# no wired or wireless connection



## bsmith (Jul 13, 2017)

i set up FreeBSD several months ago and I couldn't get my wired connection working but wireless worked like a charm.  The problem is I haven't been able to use this laptop in over a month and now wireless doesn't work.  I haven't changed anything and I've gone through step by step on the FreeBSD documents and everything is correct.  I know I can't provide much information because I'm typing from another computer.  Please if you can point me in the right direction I'll try anything.

Thanks


----------



## ralphbsz (Jul 14, 2017)

Without anything to go by, this will be impossible to debug.  I understand that it is difficult for you to "cut and paste".  Perhaps you can take a picture of console output and attach it.

On the sick machine, give us the output of `ifconfig`.  In particular, look for lines like "media:" and "status:" in there.  In the output of `dmesg`, look for error messages relating to those devices (they may have names like "em0" for wired).  If the wired ethernet has indicator lights (either on this machine, or on your switch/router/bridge), tell us what they are showing.  Try pinging this machine from another machine on the network, while running `tcpdump` on one or the other, and see what you find.


----------



## bsmith (Jul 14, 2017)

I know this is a stupid question but how do upload the jpeg? i   even tried pastebin.


----------



## ralphbsz (Jul 14, 2017)

bsmith said:


> I know this is a stupid question but how do upload the jpeg? i   even tried pastebin.


Do you have access to some publicly visible web server?  Or some picture hosting site (like Google Photos)?  Or even Facebook?  Any way to make pictures you took visible to the world-wide web?  If yes, get the picture there.  Then in the editing menu here, click on the "Image" button in the tool bar(immediately to the right of the smiley), and put a link to the picture there.  That is the easiest way I know of.  As far as I can see, there is no way to upload files directly to this forum (but some admin or moderator might correct me if I'm wrong).  Below is a picture of a tree in our garden ... not because it's relevant to this discussion, but to show how it's done on the forum end (if you quote this post, you can see the BB code).

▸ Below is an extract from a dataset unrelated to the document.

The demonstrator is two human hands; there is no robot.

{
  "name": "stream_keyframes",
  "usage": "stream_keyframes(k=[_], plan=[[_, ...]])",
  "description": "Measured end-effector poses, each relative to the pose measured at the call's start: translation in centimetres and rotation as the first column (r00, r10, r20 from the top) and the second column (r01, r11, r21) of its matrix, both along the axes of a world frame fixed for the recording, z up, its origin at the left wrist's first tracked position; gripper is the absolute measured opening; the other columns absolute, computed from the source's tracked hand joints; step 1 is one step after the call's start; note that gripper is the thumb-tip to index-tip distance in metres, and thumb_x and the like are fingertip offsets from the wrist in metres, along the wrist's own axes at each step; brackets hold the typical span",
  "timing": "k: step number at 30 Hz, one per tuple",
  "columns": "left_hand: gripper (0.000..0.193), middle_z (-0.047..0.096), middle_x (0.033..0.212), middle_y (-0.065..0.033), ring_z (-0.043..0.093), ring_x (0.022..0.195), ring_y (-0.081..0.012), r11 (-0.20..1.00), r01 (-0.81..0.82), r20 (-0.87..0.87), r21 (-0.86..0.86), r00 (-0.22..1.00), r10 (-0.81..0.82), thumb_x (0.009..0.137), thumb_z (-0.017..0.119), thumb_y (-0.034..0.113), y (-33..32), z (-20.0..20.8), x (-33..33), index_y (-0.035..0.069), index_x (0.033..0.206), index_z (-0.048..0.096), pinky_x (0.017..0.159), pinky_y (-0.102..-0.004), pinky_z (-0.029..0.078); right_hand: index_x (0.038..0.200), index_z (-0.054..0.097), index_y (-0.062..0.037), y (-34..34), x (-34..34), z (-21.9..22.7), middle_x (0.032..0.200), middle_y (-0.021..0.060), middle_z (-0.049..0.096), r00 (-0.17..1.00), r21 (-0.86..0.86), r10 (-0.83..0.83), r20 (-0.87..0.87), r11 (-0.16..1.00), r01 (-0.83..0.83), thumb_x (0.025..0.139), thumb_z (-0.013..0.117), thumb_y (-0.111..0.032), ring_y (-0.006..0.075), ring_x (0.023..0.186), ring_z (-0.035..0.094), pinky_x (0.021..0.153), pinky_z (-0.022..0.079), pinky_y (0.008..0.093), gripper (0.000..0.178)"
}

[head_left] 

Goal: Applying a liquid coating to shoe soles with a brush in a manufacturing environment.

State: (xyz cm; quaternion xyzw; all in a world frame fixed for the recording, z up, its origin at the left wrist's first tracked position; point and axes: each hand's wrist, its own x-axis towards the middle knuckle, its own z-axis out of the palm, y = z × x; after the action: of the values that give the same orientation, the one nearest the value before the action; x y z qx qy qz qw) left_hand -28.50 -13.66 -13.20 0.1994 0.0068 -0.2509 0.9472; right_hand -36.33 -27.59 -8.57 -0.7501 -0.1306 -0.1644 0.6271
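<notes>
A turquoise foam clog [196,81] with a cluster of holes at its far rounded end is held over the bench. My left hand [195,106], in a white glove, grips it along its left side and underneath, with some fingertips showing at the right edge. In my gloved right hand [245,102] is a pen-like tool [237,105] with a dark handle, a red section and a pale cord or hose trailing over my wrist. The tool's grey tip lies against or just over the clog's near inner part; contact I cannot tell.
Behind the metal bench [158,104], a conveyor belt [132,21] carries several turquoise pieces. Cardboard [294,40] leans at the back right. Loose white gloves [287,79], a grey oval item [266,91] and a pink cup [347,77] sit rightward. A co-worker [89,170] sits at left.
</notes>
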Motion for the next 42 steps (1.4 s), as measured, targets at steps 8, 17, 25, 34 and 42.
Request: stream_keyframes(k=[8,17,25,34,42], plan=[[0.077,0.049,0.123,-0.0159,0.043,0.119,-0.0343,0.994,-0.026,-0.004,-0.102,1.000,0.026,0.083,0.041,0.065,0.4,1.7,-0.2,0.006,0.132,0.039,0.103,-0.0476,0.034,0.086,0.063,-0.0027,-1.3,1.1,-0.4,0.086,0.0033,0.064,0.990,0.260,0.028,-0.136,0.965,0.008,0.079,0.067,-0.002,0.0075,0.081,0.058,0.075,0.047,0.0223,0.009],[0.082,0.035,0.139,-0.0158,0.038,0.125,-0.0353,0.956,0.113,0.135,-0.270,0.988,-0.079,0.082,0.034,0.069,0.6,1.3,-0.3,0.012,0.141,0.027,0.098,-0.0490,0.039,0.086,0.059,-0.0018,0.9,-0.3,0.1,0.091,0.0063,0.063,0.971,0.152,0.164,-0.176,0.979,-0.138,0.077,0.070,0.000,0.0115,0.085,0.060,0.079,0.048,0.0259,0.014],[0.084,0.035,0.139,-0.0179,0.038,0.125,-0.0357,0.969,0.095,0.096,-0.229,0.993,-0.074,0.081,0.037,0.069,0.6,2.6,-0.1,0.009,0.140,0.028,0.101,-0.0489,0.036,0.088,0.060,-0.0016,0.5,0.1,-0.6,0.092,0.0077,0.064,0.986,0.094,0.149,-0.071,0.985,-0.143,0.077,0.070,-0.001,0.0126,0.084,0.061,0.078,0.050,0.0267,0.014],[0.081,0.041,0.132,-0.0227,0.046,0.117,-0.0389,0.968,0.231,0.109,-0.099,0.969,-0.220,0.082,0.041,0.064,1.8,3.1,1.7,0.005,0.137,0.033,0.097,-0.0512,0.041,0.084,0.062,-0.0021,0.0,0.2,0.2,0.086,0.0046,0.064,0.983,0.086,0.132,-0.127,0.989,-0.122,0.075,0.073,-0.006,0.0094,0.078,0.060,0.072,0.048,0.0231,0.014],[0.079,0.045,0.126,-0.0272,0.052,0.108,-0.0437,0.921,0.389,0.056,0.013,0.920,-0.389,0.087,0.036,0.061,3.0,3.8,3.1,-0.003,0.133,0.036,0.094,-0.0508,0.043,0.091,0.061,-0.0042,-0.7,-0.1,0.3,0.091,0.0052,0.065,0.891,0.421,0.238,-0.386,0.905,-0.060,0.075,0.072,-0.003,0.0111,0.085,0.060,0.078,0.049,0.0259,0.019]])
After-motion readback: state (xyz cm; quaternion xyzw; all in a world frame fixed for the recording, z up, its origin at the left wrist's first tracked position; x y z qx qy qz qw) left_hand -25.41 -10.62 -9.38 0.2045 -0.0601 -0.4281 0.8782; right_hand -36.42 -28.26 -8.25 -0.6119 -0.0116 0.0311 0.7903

Now switching topics: I don't know about Dell Inspiron, but I have a handful of old IBM and Lenovo ThinkPads sitting around.  On them, if my memory serves me right, the wired Ethernet uses the em(4) driver.  For wireless there are options, but it seems to me that the majority of my ThinkPads used the ath(4) driver (and in the case of the most recently used one, a model T60p, I have a log file).  So if you boot your machine and grep the output of `dmesg` for "em" and for "ath", you should find stuff.  On the Dell, you can grep that output for "pci", and look for anything that smells of network among the pci-connected devices.  Making sure the hardware is present and recognized is a good first step.  Once you have the hardware, the steps that getopt proposed are also very good, as is the output of ifconfig.


----------



## bsmith (Jul 14, 2017)

https://photos.google.com/album/AF1QipNBYNkL2fFzuBEUnAOX42xrRl2rvcFxuC430jmY

i checked dmesg and I do have em0 and I don't know what the other is because it shows wlan0 and the ethernet addess.  Sorry for the confusion but I have a Lenovo  Thinkpad X220.


----------



## ralphbsz (Jul 14, 2017)

Sorry: Google photos gives me: "404. That’s an error.  The requested URL was not found on this server. That’s all we know."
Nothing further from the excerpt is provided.